"Szkolnictwo zawodowe będzie w cenie przynajmniej przez kilka lat"
Pracodawcy twierdzą, że absolwentom szkół często brakuje kompetencji. Ci drudzy narzekają z kolei, że nie ma miejsca dla pracowników z ich wykształceniem.
Jacek Suski, dyrektor WUP, przekonuje, że od 3 lat przybywa uczniów w szkołach zawodowych - jego zdaniem to dobry trend. Które kierunki szkolenia zawodowego będą perspektywiczne w najbliższych latach?
- Na pewno różnego rodzaju innowacje i rozwijająca się biotechnologia, która trochę podupadła, a Unia Europejska wymaga, żeby się nią zajmować. Do tego trzeba doliczyć wszystkie profile związane z bioenergetyką i ekologią - wylicza.
Z drugiej strony Suski zwraca uwagę, że rynek pracy jest bardzo dynamiczny. Mimo to, ścieżka rozwoju zawodowego powinna być wyznaczana już w gimnazjum.

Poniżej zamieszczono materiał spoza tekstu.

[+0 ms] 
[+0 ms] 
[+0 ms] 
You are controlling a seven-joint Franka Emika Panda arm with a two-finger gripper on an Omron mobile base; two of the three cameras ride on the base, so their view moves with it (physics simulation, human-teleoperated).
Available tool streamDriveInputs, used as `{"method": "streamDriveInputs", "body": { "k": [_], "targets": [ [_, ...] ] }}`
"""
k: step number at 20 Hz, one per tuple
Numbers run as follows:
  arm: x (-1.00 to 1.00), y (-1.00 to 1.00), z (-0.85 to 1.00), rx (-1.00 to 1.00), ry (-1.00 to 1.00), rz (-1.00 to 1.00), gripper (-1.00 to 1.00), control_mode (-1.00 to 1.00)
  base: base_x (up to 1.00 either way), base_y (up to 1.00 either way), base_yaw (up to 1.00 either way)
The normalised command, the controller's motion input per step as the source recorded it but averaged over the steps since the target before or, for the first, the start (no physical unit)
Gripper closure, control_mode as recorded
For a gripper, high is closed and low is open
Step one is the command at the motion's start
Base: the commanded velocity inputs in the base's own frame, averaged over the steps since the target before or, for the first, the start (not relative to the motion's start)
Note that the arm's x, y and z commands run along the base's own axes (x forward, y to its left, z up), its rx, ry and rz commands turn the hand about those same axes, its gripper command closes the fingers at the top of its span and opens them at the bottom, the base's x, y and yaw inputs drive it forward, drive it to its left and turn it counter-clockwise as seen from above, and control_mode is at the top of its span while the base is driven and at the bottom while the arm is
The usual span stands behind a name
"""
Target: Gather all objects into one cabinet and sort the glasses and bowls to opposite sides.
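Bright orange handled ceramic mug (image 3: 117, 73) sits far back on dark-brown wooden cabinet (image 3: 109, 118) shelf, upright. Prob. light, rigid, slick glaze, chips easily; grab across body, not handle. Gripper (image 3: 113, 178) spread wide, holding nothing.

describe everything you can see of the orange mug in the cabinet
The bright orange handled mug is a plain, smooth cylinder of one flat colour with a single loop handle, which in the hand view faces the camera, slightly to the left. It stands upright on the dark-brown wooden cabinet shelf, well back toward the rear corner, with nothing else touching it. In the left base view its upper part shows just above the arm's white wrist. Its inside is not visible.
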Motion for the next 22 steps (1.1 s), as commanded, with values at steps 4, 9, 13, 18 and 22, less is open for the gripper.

- Te młode osoby nie ułożyły jeszcze planu na swoją przyszłość, ale powinny mieć możliwość kontaktu z przedsiębiorcami czy doradcami. Wtedy mogłyby usłyszeć, gdzie jest szansa kształcenia oraz jakie są warunki na rynku pracy - tłumaczy.
Suski podkreśla też znaczenie elementu praktyki w kształceniu. - Pracodawca oczekuje, że jeśli kogoś przyjmie, nie będzie musiał poświęcać czasu na długie szkolenia - wyjaśnia.